Boston, 23 octobre 1931. La foule du Garden est en liesse. Les quelque 19 000 amateurs de boxe entassés dans le mythique amphithéâtre bostonnais sont debout sur leur siège et scandent sans arrêt le nom du nouveau champion du monde des poids mi-moyens dans un français approximatif : Brouillard-Brouillard-Brouillard! Lucien «Lou» Brouillard se tient au centre de l’arène aux côtés des officiels et de son entraîneur, les bras pointant vers le ciel. Le jeune boxeur natif de Saint-Eugène-de-Grantham vient tout juste d’être déclaré vainqueur du combat l’opposant à Jack Thompson et devient ainsi le deuxième boxeur québécois à décrocher un titre mondial. L’événement ne passe pas inaperçu dans la région.

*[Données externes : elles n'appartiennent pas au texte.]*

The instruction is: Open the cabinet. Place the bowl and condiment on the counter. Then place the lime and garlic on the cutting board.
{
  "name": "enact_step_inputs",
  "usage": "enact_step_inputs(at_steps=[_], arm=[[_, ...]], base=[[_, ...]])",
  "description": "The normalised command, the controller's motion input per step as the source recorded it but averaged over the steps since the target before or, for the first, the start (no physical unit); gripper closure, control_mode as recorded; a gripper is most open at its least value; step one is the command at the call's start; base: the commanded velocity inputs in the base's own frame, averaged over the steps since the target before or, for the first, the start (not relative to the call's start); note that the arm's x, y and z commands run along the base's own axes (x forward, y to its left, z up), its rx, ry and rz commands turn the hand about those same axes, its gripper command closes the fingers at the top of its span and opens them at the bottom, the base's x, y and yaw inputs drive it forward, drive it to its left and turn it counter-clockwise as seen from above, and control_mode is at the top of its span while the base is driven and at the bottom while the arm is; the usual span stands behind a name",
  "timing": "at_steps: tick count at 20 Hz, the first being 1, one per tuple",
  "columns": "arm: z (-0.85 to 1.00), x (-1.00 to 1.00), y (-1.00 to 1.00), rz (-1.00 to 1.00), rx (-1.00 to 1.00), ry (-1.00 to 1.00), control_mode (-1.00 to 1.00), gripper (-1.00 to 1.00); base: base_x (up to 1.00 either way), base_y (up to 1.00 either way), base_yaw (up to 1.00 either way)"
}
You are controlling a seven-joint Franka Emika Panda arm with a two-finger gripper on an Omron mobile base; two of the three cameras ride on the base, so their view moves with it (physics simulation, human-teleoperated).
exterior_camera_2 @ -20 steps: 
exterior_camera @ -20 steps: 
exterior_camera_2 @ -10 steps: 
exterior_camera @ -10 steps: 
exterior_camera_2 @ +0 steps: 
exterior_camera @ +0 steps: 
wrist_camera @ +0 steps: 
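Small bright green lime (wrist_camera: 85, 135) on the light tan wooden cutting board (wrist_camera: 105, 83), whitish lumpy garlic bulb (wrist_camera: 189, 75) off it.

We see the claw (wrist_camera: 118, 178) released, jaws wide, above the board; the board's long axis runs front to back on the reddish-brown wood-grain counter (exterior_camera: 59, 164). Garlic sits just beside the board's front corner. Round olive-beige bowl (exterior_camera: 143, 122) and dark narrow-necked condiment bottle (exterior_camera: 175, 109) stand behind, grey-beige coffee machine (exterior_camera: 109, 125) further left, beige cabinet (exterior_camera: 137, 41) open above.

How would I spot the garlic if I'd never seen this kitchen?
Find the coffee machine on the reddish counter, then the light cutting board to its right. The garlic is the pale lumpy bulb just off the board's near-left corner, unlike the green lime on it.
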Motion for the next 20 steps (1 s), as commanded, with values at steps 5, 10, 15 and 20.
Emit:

Né à Saint-Eugène le 23 mai 1911, Lucien Brouillard émigre aux États-Unis en 1917, où il amorce sa carrière de pugiliste. Après une trentaine de combats livrés chez les amateurs, il passe chez les professionnels, en 1928, et enregistre une série de victoires convaincantes qui lui permet d’accéder à un premier combat de championnat. Ainsi, le 23 octobre 1931, il défait le titulaire de la ceinture des mi-moyens Jack Thompson en 15 rondes. Grand favori de la foule en raison de son style combatif, Brouillard domine complètement son adversaire l’envoyant au tapis à quatre reprises avant d’être sacré champion. L’avenir du fils de Saint-Eugène dans le monde de la  boxe semble alors assuré, mais dès la première défense de son titre, en janvier 1932, Lou est défait par Jackie Fields.

En 1933, Brouillard ajuste le tir et vient à bout de Mickey Walker, une légende de la boxe en fin de parcours. Cette victoire lui procure un succès instantané et lui mérite une chance au titre des poids moyens, alors détenu par Ben Jeby. Ainsi, le 9 août 1933, au Polo Grounds de New-York, Lucien écrit une petite page d’histoire en décrochant un deuxième titre mondial. Cependant, malgré sa réputation de grand cogneur, le nouveau champion encaisse un revers décisif contre le vétéran Vince Dundee deux mois plus tard. Convaincu qu’il a encore la flamme, Lou continue de boxer durant quelques années, mais une série de défaites le persuade de remiser ses gants en 1940.

Lucien dit «Lou» Brouillard  termine sa carrière avec un palmarès impressionnant de 109 victoires, dont 68 avant la limite, 29 défaites et 3 verdicts nuls. Sa feuille de route exceptionnelle lui vaut d’ailleurs d’être intronisé au Panthéon des sports canadiens (1955), au Temple de la renommée des sports du Canada (1956), au World Boxing Hall of Fame (2000) et au Temple de la renommée de la boxe (2006).